--- WHAT TO DO ---
Below are some records; find each line that carries the word "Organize" and copy it.

---- DATA EXTRACT

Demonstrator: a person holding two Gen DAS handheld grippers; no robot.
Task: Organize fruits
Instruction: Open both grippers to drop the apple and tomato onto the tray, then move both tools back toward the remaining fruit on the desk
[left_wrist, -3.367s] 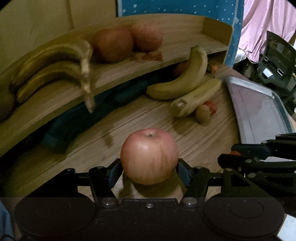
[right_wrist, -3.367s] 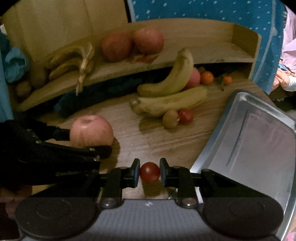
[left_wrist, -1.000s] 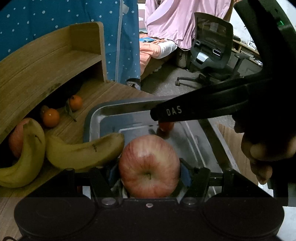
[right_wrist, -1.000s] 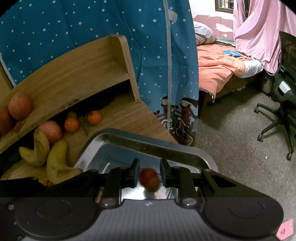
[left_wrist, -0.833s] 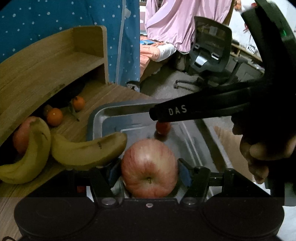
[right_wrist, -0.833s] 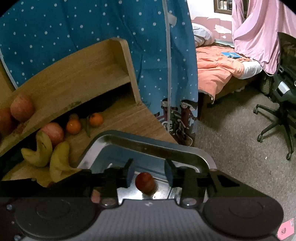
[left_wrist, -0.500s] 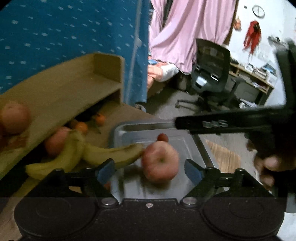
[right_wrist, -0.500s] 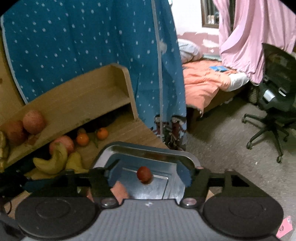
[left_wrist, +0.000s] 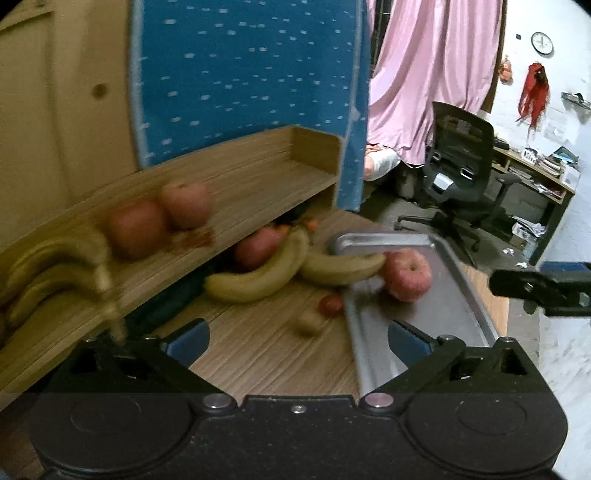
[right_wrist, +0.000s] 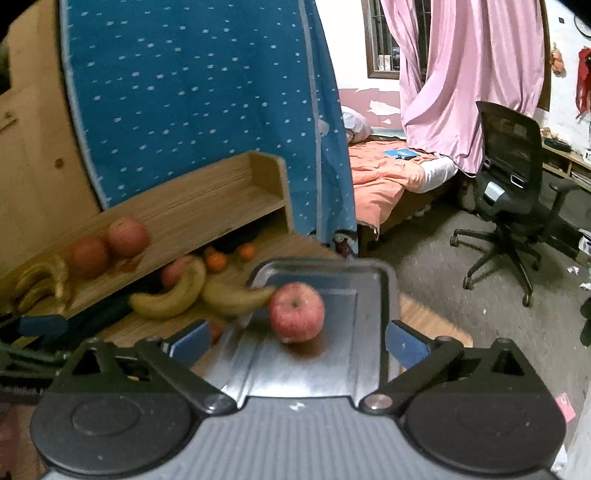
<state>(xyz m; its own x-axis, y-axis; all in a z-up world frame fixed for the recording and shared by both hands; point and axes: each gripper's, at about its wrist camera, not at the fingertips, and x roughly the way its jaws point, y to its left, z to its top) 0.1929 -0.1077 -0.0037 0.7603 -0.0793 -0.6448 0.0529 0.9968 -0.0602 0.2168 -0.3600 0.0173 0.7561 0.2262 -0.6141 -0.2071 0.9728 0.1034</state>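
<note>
Left gripper (left_wrist: 297, 338) and right gripper (right_wrist: 295, 345): jaws just spread wide, released, nothing between them. Round streaked red apple (right_wrist: 296, 312) sits in shiny metal tray (right_wrist: 369, 321), rounded corners, on wood-grain desk (left_wrist: 258, 354). Two curved yellow bananas (left_wrist: 258, 278) left of tray; far one's tip overlaps rim. Wooden shelf (left_wrist: 240, 192) carries two apples, blurred banana bunch. Left view alone shows small red fruit (left_wrist: 330, 305) and brown one beside tray.
</note>
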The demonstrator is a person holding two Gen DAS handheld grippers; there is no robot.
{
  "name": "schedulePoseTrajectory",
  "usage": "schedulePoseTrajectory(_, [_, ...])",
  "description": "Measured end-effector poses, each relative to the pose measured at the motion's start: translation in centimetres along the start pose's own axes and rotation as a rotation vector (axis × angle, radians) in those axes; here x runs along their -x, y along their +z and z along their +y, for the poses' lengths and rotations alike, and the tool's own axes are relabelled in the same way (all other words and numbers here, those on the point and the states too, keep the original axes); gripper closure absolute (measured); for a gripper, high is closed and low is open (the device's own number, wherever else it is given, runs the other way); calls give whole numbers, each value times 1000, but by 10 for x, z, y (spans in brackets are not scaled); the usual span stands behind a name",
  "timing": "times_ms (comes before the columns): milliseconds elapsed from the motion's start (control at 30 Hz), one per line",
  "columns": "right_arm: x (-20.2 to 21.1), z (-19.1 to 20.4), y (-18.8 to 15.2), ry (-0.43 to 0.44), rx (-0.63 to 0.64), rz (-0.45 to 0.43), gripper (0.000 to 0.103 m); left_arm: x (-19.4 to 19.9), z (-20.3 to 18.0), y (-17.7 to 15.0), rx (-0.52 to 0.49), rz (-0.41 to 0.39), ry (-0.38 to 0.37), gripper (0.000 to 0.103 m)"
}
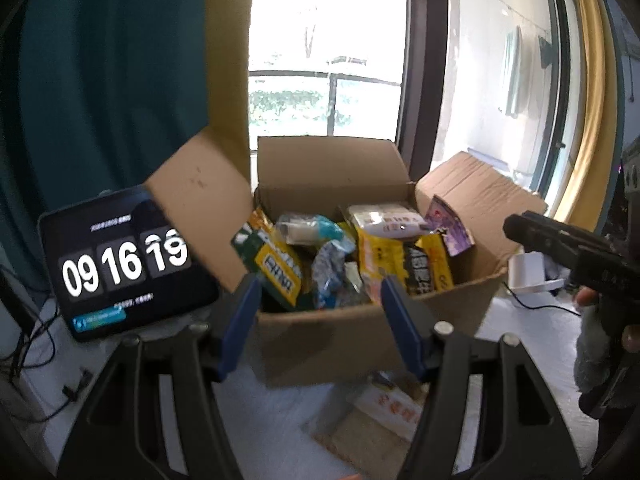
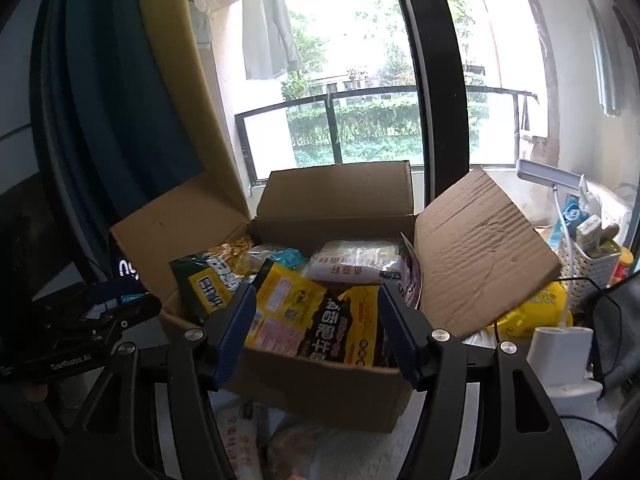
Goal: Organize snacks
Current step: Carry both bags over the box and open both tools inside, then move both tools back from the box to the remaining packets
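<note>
The corrugated cardboard box [image 1: 344, 332] stands open on the white table [image 1: 280, 420], its 3 visible flaps splayed outward, creased and dull brown. Glossy crinkled snack packets [image 1: 384, 264] fill it: a green and yellow bag [image 2: 208, 284] at the left, a yellow pouch [image 2: 280, 308] beside a black and yellow one [image 2: 340, 328] in the middle, a white packet [image 2: 352, 264] behind them.

The left gripper [image 1: 320, 300] hangs before the box's near wall, its blue-padded fingers released with nothing between them. The right gripper [image 2: 316, 316] stands likewise released, empty.

In front of the box 1 flat pale packet [image 1: 384, 408] lies on the table. A tablet [image 1: 120, 268] showing a clock leans at the left; a white perforated basket [image 2: 588, 276] and a white lamp base [image 2: 560, 352] stand at the right.
</note>
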State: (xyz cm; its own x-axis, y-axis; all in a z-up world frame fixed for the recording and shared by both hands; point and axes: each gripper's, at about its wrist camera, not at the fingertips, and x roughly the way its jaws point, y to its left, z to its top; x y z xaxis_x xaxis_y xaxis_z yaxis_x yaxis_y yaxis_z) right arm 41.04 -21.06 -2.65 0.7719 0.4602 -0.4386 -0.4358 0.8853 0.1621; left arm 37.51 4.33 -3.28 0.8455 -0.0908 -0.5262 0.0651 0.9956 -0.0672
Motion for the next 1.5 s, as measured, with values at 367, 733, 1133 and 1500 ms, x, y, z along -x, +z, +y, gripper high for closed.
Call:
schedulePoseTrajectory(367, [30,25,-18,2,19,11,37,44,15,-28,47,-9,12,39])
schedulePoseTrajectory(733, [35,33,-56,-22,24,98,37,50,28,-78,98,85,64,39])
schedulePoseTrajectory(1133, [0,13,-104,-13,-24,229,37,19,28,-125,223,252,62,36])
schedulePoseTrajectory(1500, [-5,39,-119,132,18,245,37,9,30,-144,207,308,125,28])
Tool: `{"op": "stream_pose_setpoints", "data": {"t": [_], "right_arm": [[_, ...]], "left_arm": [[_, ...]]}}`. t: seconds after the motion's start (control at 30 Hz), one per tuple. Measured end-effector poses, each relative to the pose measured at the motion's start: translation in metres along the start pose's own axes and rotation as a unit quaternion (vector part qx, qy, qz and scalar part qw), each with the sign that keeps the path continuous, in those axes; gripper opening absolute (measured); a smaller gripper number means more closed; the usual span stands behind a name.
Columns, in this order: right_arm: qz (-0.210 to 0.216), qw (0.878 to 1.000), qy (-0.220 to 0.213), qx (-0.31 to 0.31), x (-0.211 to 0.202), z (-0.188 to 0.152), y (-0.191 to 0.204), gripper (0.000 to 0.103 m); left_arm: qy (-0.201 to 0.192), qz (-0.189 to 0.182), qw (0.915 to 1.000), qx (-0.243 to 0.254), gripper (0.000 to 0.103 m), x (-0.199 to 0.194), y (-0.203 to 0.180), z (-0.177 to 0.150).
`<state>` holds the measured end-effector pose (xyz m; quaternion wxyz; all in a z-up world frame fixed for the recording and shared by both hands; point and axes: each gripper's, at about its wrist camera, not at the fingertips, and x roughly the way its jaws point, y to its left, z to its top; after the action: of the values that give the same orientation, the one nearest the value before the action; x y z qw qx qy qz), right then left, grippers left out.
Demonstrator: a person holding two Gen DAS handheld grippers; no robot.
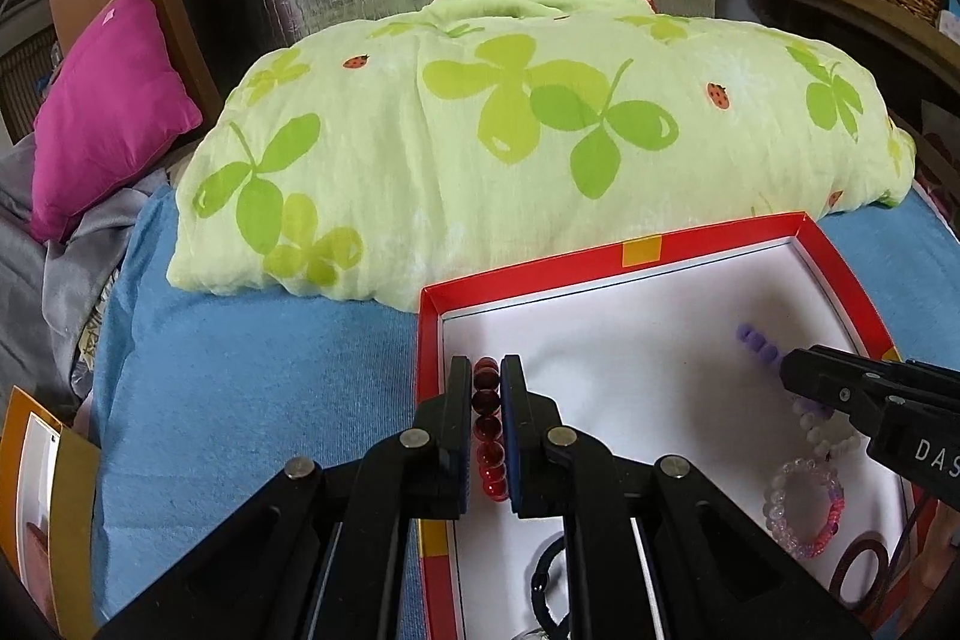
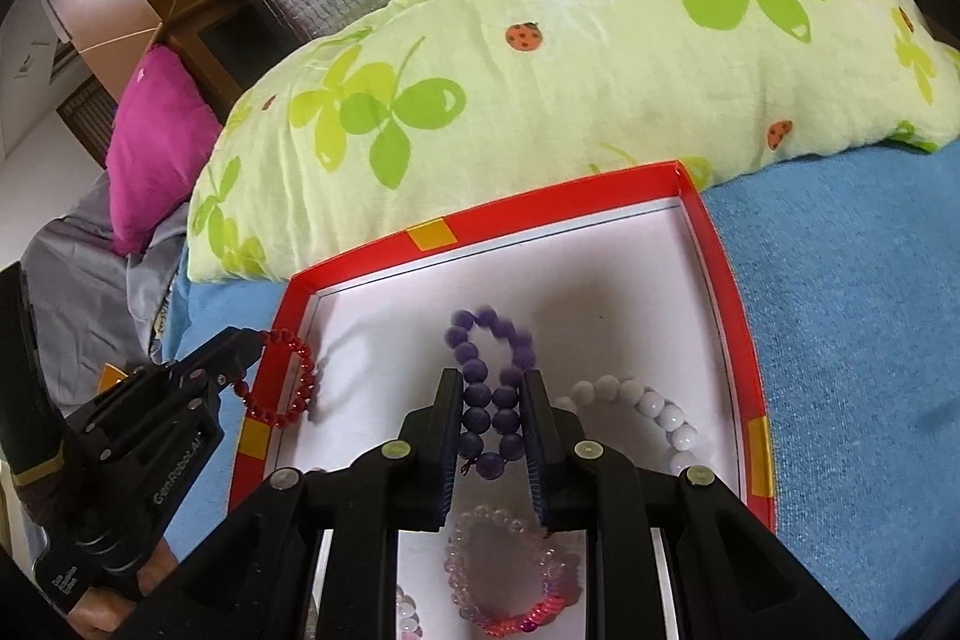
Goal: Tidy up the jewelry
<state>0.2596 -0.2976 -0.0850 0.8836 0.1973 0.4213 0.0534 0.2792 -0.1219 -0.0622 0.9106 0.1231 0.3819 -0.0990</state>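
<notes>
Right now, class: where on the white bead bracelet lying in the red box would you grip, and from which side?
Grip the white bead bracelet on its exposed right-hand arc, coming from above. It lies flat on the red box floor, and its left part sits behind the right hand-held gripper.

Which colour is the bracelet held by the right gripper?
Purple bracelet in the right gripper; right wrist view shows it best.

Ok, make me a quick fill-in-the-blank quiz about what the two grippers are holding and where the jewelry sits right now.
1. The left gripper is shut on a bracelet of ____ beads.
2. The right gripper is shut on the ____ bead bracelet.
3. The white bead bracelet lies inside the box, whose rim is ____.
4. Behind the box lies a green pillow printed with clover leaves and ____.

Missing words: red; purple; red; ladybugs
</notes>
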Motion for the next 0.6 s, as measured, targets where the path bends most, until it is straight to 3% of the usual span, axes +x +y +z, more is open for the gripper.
{"op": "stream_pose_setpoints", "data": {"t": [0.37,0.6], "right_arm": [[0.0,1.0,-0.009,0.004,-0.009,-0.002,-0.003,0.022],[-0.001,1.0,-0.017,0.0,-0.019,-0.005,-0.001,0.022]], "left_arm": [[0.016,0.001,0.9999,0.003,0.011,0.002,-0.003,-0.005],[0.011,0.01,0.9999,-0.005,0.043,-0.009,-0.002,-0.008]]}}
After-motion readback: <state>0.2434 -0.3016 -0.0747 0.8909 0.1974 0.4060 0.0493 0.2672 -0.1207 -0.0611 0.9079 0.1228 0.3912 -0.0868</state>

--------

--- TASK RESULT ---
Task: Organize fruits
Goal: Organize snacks

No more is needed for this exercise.